Set out exactly, line by line, the stretch of data below that begins at the line containing "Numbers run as" and ends at the line containing "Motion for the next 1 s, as", with both ends kept.

_Provided records_

..........

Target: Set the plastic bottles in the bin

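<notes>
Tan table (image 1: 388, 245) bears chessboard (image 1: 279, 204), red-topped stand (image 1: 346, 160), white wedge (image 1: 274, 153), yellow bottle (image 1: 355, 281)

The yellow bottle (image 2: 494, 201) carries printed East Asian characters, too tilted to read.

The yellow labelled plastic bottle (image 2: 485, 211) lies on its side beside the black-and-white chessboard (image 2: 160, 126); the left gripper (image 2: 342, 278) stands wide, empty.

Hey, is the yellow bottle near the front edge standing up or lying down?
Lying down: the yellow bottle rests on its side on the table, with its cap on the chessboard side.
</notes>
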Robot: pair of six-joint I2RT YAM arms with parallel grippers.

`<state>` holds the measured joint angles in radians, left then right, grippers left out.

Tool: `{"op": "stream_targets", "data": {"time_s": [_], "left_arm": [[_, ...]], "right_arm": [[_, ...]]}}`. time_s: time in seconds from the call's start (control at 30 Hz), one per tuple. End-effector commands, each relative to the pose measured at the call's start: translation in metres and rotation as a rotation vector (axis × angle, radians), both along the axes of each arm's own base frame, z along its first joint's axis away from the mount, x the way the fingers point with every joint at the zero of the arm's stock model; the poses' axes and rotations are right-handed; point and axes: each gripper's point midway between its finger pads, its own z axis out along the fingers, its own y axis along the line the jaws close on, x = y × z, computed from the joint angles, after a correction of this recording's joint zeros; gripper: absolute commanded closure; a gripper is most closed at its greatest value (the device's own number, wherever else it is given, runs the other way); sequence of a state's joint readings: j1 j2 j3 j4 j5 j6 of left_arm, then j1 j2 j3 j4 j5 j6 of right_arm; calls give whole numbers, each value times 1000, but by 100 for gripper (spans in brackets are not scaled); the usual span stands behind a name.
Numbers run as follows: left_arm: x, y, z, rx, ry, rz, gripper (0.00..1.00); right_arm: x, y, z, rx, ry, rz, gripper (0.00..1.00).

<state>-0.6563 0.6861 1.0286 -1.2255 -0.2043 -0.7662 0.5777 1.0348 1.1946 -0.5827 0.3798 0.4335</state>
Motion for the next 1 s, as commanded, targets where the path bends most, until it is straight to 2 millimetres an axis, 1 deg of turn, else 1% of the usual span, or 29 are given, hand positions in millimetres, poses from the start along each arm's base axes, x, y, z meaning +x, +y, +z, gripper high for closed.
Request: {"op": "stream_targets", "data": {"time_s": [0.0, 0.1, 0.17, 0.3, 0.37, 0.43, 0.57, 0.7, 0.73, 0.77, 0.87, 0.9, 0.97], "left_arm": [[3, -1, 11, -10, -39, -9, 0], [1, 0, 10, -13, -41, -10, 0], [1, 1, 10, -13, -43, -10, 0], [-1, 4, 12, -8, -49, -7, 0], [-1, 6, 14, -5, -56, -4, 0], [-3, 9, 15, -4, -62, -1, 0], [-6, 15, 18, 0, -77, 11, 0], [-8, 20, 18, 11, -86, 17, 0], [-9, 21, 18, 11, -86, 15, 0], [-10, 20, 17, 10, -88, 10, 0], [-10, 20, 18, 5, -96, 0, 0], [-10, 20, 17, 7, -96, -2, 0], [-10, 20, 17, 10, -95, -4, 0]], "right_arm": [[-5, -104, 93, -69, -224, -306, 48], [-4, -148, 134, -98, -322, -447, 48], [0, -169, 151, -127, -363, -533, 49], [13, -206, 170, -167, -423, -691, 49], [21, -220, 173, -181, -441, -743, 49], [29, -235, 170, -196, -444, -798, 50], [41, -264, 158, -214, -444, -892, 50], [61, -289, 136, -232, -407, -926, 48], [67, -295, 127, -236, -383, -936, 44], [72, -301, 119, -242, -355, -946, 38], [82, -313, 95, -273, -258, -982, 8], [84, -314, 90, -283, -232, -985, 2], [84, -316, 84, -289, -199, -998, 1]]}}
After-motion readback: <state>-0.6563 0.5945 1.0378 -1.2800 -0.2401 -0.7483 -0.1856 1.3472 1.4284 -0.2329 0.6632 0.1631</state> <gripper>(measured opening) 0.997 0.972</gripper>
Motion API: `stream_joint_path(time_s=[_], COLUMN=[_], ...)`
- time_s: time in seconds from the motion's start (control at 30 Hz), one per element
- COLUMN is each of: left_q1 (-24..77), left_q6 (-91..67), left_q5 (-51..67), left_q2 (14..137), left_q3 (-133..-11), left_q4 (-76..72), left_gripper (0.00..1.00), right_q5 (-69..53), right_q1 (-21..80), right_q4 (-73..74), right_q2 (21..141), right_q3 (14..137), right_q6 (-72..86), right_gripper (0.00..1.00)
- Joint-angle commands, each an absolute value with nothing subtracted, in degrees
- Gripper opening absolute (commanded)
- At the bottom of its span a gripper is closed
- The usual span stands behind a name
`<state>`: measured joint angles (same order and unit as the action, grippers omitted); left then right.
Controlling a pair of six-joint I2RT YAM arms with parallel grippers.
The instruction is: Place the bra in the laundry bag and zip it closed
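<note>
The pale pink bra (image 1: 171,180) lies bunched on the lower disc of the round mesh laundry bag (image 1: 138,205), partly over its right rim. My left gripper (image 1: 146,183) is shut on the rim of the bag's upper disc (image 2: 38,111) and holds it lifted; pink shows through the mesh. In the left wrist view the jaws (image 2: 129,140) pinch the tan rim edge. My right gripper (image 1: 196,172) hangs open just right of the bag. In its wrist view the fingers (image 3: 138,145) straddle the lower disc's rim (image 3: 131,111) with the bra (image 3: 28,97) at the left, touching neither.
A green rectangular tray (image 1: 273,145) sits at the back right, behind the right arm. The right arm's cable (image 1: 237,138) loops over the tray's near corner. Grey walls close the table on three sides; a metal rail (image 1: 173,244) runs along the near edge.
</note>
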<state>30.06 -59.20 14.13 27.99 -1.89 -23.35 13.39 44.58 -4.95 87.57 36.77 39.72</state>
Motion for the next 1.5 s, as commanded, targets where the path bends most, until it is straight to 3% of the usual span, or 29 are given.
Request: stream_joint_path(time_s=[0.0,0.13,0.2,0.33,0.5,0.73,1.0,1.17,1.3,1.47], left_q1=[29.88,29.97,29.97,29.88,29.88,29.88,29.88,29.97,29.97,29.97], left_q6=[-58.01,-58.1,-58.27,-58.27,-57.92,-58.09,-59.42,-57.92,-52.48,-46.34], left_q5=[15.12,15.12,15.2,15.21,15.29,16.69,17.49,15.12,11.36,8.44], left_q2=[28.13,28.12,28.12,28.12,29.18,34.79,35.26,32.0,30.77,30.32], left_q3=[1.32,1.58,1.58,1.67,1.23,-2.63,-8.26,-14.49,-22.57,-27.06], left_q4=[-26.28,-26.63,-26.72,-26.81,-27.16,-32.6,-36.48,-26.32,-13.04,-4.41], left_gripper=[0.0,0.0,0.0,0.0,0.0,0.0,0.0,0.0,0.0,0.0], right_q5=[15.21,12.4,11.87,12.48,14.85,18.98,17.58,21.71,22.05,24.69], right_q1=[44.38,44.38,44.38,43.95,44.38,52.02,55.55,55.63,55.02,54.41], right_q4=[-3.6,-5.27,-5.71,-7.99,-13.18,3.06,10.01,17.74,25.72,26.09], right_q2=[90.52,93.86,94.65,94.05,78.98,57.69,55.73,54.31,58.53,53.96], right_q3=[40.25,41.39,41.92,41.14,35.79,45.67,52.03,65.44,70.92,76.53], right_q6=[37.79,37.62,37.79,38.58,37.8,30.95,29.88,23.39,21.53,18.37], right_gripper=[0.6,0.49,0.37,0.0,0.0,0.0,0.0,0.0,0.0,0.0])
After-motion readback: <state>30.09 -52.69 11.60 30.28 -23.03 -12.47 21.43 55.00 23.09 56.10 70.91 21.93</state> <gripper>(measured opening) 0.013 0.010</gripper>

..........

_Answer to this exercise_
Numbers run as follows: left_arm: x, y, z, rx, ry, rz, gripper (0.00..1.00); right_arm: x, y, z, rx, ry, rz, gripper (0.00..1.00).

<state>-0.6563 0.6861 1.0286 -1.2255 -0.2043 -0.7662 0.5777 1.0348 1.1946 -0.5827 0.3798 0.4335</state>
Motion for the next 1 s, as commanded, targets where the path bends most, until it is straight to 2 millimetres an axis, 1 deg of turn, else 1% of the usual span, or 29 are given, hand positions in millimetres, poses from the start along each arm's base axes, x, y, z meaning +x, +y, +z, gripper high for closed.

No more output will be produced.